2. Run the inference script:
```bash
python inference.py
```
This will use the default paths. The reconstructed audio files will be saved in the `results/` directory.
## 3. Project Structure
```
.
├── README.md # This file
├── config/ # For model configurations
│ └── model_config.json
├── data/ # Default directory for input audio files
├── eval/ # Scripts for model evaluation
│ ├── eval_compare_matrix.py
│ ├── install_requirements.sh
│ └── README.md
├── inference.py # Main script for running audio reconstruction
├── install_requirements.sh # Installation script for dependencies
├── model/ # Contains the model architecture code
│ ├── sa2vae.py
│ ├── transformer.py
│ └── vaegan.py
├── pretrained_weight/ # Directory for pretrained model weights
│ └── your_weight_here
```
## 4. Model Details
The model is a Variational Autoencoder with a Generative Adversarial Network (VAE-GAN) structure.
- **Encoder**: An Oobleck-style encoder that downsamples the input audio into a latent representation.
- **Bottleneck**: A VAE bottleneck that introduces a probabilistic latent space, sampling from a learned mean and variance.
- **Decoder**: An Oobleck-style decoder that upsamples the latent representation back into an audio waveform.
- **Transformer**: A Continuous Transformer can optionally be placed in the bottleneck to further process the latent sequence.
This architecture allows for efficient and high-quality audio reconstruction.
## 5. Evaluation
The `eval/` directory contains scripts to evaluate the model's reconstruction performance using objective metrics.

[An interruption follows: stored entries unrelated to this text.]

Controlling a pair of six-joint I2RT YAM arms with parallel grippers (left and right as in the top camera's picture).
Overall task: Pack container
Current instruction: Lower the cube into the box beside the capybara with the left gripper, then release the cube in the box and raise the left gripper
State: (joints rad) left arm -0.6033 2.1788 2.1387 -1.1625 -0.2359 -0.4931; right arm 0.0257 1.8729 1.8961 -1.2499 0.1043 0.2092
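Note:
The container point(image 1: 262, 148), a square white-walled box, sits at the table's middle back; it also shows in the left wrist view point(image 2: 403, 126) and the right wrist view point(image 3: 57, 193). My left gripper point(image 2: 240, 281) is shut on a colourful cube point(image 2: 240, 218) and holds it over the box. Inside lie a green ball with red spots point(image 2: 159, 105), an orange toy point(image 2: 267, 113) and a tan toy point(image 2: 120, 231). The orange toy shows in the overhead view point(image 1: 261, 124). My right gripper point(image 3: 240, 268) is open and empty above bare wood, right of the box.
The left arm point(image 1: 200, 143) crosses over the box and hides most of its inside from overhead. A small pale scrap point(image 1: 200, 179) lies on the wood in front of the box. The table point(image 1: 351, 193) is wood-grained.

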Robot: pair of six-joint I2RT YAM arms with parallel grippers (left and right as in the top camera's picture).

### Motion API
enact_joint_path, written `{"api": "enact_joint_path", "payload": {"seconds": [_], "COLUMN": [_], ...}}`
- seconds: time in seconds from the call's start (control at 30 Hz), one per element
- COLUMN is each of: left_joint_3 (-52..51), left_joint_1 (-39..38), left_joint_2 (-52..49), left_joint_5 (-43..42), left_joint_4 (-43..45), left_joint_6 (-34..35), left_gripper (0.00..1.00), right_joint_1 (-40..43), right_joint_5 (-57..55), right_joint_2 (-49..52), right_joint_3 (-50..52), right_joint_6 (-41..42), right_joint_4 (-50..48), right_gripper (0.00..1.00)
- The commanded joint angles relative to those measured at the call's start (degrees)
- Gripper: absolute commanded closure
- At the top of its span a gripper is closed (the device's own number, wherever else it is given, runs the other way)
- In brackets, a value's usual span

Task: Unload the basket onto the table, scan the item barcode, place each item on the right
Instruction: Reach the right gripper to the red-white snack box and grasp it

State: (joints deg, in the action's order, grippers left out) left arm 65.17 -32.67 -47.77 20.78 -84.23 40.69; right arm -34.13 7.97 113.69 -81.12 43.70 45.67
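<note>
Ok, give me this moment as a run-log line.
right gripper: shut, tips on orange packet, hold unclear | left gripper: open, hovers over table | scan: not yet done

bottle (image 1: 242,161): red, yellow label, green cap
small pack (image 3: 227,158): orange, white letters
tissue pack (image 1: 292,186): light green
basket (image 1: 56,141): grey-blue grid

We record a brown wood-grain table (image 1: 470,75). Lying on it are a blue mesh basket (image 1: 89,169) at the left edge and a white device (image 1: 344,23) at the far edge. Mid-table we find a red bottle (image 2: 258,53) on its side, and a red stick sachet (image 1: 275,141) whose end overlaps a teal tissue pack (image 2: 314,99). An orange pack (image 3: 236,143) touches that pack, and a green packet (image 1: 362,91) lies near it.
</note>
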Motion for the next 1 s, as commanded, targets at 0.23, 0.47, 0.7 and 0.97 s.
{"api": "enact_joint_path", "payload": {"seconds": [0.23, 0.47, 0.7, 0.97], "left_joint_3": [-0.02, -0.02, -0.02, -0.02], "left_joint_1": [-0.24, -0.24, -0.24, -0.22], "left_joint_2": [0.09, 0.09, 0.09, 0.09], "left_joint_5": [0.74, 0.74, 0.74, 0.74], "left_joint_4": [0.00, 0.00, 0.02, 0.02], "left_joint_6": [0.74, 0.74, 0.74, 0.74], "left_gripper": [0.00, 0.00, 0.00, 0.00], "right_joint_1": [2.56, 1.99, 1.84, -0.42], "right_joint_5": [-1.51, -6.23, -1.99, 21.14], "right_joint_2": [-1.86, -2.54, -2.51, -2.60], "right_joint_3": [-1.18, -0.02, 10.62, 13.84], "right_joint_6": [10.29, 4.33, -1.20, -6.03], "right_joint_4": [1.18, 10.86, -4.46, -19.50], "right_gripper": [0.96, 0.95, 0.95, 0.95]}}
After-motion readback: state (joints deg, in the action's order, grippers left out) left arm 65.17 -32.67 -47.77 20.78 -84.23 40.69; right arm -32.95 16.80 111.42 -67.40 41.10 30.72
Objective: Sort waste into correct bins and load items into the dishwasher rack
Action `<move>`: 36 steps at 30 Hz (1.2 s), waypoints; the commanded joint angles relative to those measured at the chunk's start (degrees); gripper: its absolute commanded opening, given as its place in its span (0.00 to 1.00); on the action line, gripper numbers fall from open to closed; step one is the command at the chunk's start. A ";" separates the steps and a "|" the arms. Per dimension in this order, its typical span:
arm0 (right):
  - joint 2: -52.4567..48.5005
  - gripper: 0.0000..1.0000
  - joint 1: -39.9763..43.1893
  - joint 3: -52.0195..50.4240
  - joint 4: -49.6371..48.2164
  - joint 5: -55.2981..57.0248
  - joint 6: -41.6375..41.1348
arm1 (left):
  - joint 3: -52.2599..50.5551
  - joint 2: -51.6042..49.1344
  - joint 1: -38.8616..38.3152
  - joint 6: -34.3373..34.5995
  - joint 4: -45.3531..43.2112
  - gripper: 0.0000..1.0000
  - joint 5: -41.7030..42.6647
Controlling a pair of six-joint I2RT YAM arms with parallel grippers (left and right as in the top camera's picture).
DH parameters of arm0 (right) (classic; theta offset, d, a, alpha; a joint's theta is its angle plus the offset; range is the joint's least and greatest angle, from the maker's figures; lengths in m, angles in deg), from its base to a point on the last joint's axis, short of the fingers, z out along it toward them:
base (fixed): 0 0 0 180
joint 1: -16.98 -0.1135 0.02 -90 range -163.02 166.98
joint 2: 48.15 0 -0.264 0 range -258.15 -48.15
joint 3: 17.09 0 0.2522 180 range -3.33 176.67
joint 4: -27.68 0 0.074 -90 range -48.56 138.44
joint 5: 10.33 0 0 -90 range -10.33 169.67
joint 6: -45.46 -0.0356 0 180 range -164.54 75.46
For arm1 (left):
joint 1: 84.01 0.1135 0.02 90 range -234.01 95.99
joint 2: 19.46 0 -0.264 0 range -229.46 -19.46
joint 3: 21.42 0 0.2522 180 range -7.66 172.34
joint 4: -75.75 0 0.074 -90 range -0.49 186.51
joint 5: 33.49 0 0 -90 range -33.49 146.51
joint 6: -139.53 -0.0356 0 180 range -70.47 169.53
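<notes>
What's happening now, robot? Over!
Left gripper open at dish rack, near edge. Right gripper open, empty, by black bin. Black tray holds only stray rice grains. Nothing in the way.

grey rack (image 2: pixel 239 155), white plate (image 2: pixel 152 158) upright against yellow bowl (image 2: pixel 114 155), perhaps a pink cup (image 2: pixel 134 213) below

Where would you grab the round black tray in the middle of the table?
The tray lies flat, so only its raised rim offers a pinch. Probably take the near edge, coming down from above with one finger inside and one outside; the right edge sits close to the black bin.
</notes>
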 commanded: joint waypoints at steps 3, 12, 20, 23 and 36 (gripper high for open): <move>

### Evaluation Prerequisites
1. **Install Dependencies**: The evaluation script has its own set of dependencies. Install them by running the script in the `eval` directory:
```bash
bash eval/install_requirements.sh
```
This will install libraries such as `auraloss`.
2. **FFmpeg**: The script uses `ffmpeg` for loudness analysis. Make sure `ffmpeg` is installed and available in your system's PATH. You can install it via conda:
```bash
conda install -c conda-forge 'ffmpeg<7'
```
### Running Evaluation
The `eval_compare_matrix.py` script compares the reconstructed audio with the original ground truth files and computes various metrics.
For more details on the evaluation metrics and options, refer to the `eval/README.md` file.
## 6. Acknowledgements
This project builds upon the work of several open-source projects. We would like to extend our special thanks to:
- **[Stability AI's Stable Audio Tools](https://github.com/Stability-AI/stable-audio-tools)**: For providing a foundational framework and tools for audio generation.
- **[Descript's Audio Codec](https://github.com/descriptinc/descript-audio-codec)**: For the weight-normed convolusional layers
Their contributions have been invaluable to the development of εar-VAE.